Setelah selesai mendengarkannya, sorot mata Luo Qinghan yang memandang ke Selir Chen membawa sedikit kejijikan.

"Bawa Selir Chen kembali ke gedung Yulu, jatah untuk tiga bulan ke depan akan dipotong setengah. Kelak dia tidak diizinkan untuk menginjakkan kakinya selangkah pun ke Aula Qingge lagi."

Raut wajah Selir Chen berubah drastis.

Jatah dipotong setengah tidak apa-apa, artinya konsumsi pangan dan sandangnya hanya berkurang setengah saja. Tapi kalau sampai hal ini tersebar keluar, semua orang di Istana Timur akan mengetahui bahwa dia telah menyinggung pangeran.

Orang di istana ini terbiasa menjilat yang kuat dan menginjak yang lemah. Kalau semua orang tahu bahwa dia telah ditolak pangeran, maka kemungkinan dia akan diinjak dengan kejam ke dalam lumpur.

Dia tidak ingin menjalani hidup semacam itu!
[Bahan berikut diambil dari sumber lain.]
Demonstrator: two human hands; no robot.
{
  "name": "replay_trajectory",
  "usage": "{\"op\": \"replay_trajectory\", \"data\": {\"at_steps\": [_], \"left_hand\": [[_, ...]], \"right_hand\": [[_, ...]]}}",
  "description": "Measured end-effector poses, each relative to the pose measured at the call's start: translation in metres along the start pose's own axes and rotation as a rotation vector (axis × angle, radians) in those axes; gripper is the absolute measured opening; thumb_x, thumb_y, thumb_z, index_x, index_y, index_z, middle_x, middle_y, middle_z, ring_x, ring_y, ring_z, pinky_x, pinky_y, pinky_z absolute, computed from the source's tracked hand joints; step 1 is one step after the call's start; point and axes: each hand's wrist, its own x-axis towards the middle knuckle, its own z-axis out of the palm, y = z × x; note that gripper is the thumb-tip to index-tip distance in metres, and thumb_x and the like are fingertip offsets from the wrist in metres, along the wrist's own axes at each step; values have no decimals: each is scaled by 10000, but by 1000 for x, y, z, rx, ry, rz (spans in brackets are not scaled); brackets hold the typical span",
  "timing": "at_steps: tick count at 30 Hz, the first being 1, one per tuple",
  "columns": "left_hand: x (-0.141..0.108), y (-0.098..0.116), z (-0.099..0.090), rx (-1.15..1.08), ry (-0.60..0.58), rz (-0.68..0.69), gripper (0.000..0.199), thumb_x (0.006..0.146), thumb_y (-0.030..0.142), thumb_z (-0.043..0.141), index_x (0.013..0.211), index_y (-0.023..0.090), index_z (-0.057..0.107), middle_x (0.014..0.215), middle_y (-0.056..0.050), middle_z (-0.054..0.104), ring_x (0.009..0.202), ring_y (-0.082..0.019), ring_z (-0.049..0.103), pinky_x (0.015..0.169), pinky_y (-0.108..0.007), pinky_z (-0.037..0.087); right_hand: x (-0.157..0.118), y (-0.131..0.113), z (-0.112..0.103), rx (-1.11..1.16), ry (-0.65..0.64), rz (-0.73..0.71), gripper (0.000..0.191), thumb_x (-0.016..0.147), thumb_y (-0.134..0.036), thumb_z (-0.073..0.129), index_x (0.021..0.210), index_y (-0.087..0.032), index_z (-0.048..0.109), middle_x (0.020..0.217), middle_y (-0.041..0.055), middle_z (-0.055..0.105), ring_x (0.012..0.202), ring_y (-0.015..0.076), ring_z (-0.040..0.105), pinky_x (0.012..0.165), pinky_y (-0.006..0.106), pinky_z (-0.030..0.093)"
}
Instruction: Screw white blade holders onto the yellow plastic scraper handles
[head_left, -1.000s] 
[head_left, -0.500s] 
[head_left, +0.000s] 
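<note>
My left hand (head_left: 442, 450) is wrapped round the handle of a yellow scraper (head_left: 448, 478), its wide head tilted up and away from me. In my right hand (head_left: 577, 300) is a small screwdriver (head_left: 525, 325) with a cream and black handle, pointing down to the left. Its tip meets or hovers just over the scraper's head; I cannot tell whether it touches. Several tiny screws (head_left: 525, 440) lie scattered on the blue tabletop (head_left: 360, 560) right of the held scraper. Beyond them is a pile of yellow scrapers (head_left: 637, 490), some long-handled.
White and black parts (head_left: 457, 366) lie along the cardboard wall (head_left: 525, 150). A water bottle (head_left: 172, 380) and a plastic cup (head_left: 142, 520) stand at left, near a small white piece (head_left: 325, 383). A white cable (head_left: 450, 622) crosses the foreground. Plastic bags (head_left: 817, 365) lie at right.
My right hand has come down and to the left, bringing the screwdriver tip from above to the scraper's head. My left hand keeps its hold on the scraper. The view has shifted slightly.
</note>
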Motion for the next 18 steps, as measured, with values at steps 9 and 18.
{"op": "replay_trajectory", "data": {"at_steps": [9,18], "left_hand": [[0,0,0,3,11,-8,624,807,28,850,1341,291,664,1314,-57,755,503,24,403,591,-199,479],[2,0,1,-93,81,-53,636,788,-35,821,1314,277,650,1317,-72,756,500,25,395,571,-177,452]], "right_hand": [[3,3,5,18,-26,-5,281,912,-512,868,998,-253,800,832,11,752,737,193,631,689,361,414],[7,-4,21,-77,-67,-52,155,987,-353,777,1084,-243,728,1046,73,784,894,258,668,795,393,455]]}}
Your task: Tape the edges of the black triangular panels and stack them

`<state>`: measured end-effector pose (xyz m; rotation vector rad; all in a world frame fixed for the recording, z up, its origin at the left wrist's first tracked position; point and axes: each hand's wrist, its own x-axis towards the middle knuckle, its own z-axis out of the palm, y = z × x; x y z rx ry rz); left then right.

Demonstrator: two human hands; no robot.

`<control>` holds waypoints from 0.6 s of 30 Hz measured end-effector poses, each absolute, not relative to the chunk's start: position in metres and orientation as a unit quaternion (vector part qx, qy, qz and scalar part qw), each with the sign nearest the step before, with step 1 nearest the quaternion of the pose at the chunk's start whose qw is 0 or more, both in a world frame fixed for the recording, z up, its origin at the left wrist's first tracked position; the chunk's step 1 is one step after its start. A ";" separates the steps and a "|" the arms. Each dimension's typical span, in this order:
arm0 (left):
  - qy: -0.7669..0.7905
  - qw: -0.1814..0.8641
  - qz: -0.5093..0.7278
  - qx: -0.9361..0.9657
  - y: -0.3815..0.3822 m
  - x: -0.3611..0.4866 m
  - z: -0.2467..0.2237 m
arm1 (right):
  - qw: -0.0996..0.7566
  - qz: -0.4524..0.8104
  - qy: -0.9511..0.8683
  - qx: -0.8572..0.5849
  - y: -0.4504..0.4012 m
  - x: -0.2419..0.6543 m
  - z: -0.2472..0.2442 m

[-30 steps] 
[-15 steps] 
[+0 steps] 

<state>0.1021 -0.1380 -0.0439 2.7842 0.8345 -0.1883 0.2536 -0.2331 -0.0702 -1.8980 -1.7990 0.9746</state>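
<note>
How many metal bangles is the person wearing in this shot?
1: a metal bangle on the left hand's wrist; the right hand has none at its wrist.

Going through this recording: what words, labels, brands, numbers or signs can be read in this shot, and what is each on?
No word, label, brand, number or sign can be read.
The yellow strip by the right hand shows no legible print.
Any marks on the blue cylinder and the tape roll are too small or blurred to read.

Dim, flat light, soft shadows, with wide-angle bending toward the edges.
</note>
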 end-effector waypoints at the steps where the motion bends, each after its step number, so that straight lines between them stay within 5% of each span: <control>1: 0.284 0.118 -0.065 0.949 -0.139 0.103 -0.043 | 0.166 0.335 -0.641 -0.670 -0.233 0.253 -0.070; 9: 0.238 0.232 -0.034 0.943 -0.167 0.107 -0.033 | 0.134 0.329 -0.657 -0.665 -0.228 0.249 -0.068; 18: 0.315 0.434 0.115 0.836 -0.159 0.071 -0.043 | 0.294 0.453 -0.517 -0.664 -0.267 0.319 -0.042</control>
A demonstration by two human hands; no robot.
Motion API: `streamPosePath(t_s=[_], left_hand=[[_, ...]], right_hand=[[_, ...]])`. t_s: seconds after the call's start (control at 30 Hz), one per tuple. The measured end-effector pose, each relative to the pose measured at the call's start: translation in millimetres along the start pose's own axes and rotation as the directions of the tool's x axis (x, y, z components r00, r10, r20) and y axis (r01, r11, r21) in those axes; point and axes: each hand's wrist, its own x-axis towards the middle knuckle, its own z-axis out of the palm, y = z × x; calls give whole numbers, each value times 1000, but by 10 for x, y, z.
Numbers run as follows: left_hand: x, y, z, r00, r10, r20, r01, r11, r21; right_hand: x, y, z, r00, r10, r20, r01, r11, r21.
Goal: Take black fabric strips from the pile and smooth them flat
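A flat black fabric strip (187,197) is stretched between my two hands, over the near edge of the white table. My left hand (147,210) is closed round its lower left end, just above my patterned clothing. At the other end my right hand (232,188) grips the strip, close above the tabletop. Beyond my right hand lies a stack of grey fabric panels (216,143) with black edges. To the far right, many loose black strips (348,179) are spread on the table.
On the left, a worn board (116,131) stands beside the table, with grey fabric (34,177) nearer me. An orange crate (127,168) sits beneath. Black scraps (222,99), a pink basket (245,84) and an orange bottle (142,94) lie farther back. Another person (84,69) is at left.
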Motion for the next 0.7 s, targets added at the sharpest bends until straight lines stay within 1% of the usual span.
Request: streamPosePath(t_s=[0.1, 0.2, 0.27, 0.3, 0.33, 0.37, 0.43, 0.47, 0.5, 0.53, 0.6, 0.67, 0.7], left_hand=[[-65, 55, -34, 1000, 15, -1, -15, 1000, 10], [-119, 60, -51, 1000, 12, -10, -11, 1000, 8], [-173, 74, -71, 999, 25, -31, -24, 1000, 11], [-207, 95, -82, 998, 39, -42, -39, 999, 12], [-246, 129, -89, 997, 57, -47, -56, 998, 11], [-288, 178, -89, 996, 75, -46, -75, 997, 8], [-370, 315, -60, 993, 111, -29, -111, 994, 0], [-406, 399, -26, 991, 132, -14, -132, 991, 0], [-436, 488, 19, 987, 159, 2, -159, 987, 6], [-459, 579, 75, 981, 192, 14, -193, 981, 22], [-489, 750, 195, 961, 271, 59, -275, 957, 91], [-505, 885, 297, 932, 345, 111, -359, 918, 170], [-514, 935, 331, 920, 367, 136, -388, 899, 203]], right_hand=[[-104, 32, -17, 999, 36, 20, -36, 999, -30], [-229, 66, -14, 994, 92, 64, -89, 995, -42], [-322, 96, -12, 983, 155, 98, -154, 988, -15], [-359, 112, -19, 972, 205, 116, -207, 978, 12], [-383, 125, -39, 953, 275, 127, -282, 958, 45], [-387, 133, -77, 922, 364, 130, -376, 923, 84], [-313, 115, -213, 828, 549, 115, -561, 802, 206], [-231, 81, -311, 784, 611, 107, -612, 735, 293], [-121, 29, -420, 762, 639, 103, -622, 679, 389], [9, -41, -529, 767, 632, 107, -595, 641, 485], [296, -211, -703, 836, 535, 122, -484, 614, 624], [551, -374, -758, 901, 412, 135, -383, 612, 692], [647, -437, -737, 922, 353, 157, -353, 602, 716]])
Dia berjuang untuk melepaskan diri dari pegangan para dayang lalu berlutut di kaki Luo Qinghan dan mengeluarkan kantong kecil dari lengan bajunya.

Itu adalah sebuah kantong kecil berwarna ungu muda dengan sulaman bunga anggrek putih di atasnya.

"Yang Mulia, apakah Anda masih ingat dengan apa yang Anda katakan kepadaku di saat pertama kali berjumpa? Anda memuji namaku yang bagus, juga memberiku satu pot anggrek. Anggrek itu sampai sekarang masih kurawat. Aku membuat kantong ini dengan mengikuti bentuk anggrek itu. Anggrek di atasnya kusulam sendiri, jahitan demi jahitan. Kelopak bunga anggrek juga dipakai di dalam kantongnya. Demi memandangku yang tergila-gila kepada Anda, mohon terimalah kantong ini."